The U.S. Court of Appeals for the Ninth Circuit (‘the Ninth Circuit Court’) affirmed, on 8 August 2019, in Nimesh Patel et al v. Facebook, Inc. (‘the Decision’), the decision of a district court on the certification of a class of plaintiffs who alleged that Facebook’s facial recognition technology violated the Illinois Biometric Information Privacy Act of 2008 (‘BIPA’). The plaintiffs asserted that Facebook had violated Sections 15(a) and 15(b) of BIPA by collecting, using, and storing biometric identifiers from their photos without obtaining a written release or establishing a compliant retention schedule. Facebook, on the other hand, argued that the plaintiffs failed to demonstrate that they had suffered an injury-in-fact that is sufficiently concrete for purposes of standing.
Mary A. Smigielski, Partner at Lewis Brisbois Bisgaard & Smith LLP, told OneTrust DataGuidance, “The Decision can be distinguished due to the significant level of biometric collection involved and thus the level of alleged harm by Facebook […] The Ninth Circuit Court describes the facial recognition technology as being able to obtain information that are ‘detailed, encyclopaedic, and effortlessly compiled.’ This is vastly different than technology that acquires an image of points on a person’s finger, or even a fingerprint, particularly when the average person leaves their fingerprints on countless surfaces each day and the fingerprint technology typically cannot be reverse engineered […] The ‘harm’ analysis is fact dependant, and [the facts of the Decision] are different from the average case, akin to Basset v. ABM Parking Services, Inc., where a company merely used technology that turned points on a finger into an algorithm that cannot be reverse engineered.”

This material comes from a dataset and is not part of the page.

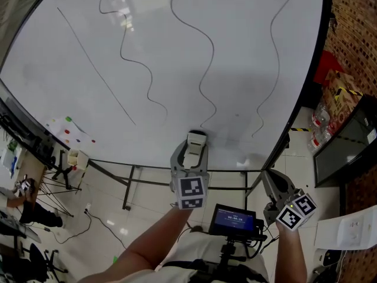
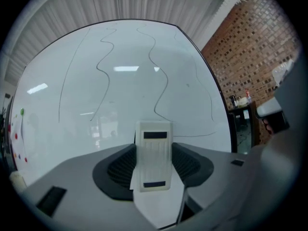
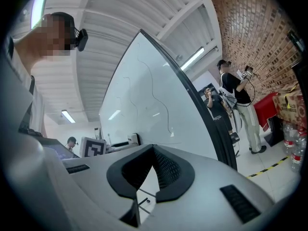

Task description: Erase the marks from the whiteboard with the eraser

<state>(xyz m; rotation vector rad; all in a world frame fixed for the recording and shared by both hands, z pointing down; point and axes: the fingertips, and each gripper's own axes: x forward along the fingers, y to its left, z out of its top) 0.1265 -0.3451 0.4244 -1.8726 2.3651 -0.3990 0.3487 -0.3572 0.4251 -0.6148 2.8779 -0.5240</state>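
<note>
Left gripper view: L tongs (image 2: 153, 163) clamped on the white eraser (image 2: 153, 153), pads on both its sides. Eraser stands upright btwn them & pokes out fwd toward the board.

Right gripper view: R tongs (image 3: 153, 153) closed, tips meeting, nothing held. They sit low at the person's right, off past the board's edge, not in use.

Head view puts the eraser at the lower part of the whiteboard (image 1: 247, 52), just by the bottom end of the middle wavy line (image 1: 212, 52). Can't tell if it's touching the surface.

Further up the board all four marks look whole: a long straight line (image 1: 97, 66) at left, then three wavy ones running top to bottom. No wiped gaps visible.

Judging by that, the eraser is in hand & at the board, but erasing has barely begun, if at all. Every line is left to clear, prob. starting w/ the stroke nearest the eraser.
</note>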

Further to the above, the Ninth Circuit Court addressed the question of whether the specific violations alleged actual harm or present a material risk of harm occurring from Facebook’s facial recognition software. The Ninth Circuit Court noted that facial recognition is used for photo ‘tag suggestions’ which enables Facebook to extract geometric data points that make a face unique, such as the distance between the eyes, nose, and ears, to create a face signature. In addition, it stated that the technology then compares the face signature to faces in Facebook’s database of user face templates, which are face signatures that have already been matched to the user’s profile. If these match, Facebook may suggest tagging the person in the photo.
The Ninth Circuit Court’s decision that a procedural violation of BIPA may be sufficient to confer standing is key for businesses
Lauren Steinhaeuser, Attorney at Faegre Baker Daniels LLP, told OneTrust DataGuidance, “The Ninth Circuit Court found that violations of BIPA’s statutory requirements ‘amounted to a violation of [plaintiffs’] substantive privacy rights,’ and, therefore, they ‘suffered a concrete injury’ sufficient to confer standing under Article III of the U.S. Constitution. The Ninth Circuit Court’s decision that a procedural violation of BIPA may be sufficient to confer standing is key for businesses, as it suggests liability in the absence of any actual harm to the individual.”
The Ninth Circuit Court outlined that requirements under Section 15 of BIPA include establishing a retention schedule as well as guidelines for permanently destroying biometric identifiers and biometric information. In addition, it stipulated that businesses must notify the individual in writing and secure a written release before obtaining a biometric identifier. Finally, the Ninth Circuit Court noted that businesses should be aware that in case of a violation of a regulation, BIPA also provides for actual and liquidated damages.
Steinhaeuser added, “Facebook argued that, because its collection of biometric data and its creation of face templates occurred on servers outside of Illinois, alleged violations of BIPA would have occurred outside of the state, and, therefore, each plaintiff would have to provide individual proof that alleged events occurred in Illinois such that common issues would not predominate. The Ninth Circuit Court disagreed with Facebook [and] inferred that the Illinois Government had expected that BIPA would apply to individuals who are located in Illinois, even if some relevant activities occurred outside of the state. Nevertheless, the Ninth Circuit Court did recognise that future decisions or circumstances may lead the district court to determine that individual cases may be appropriate, at which time the district court could de-certify the class.”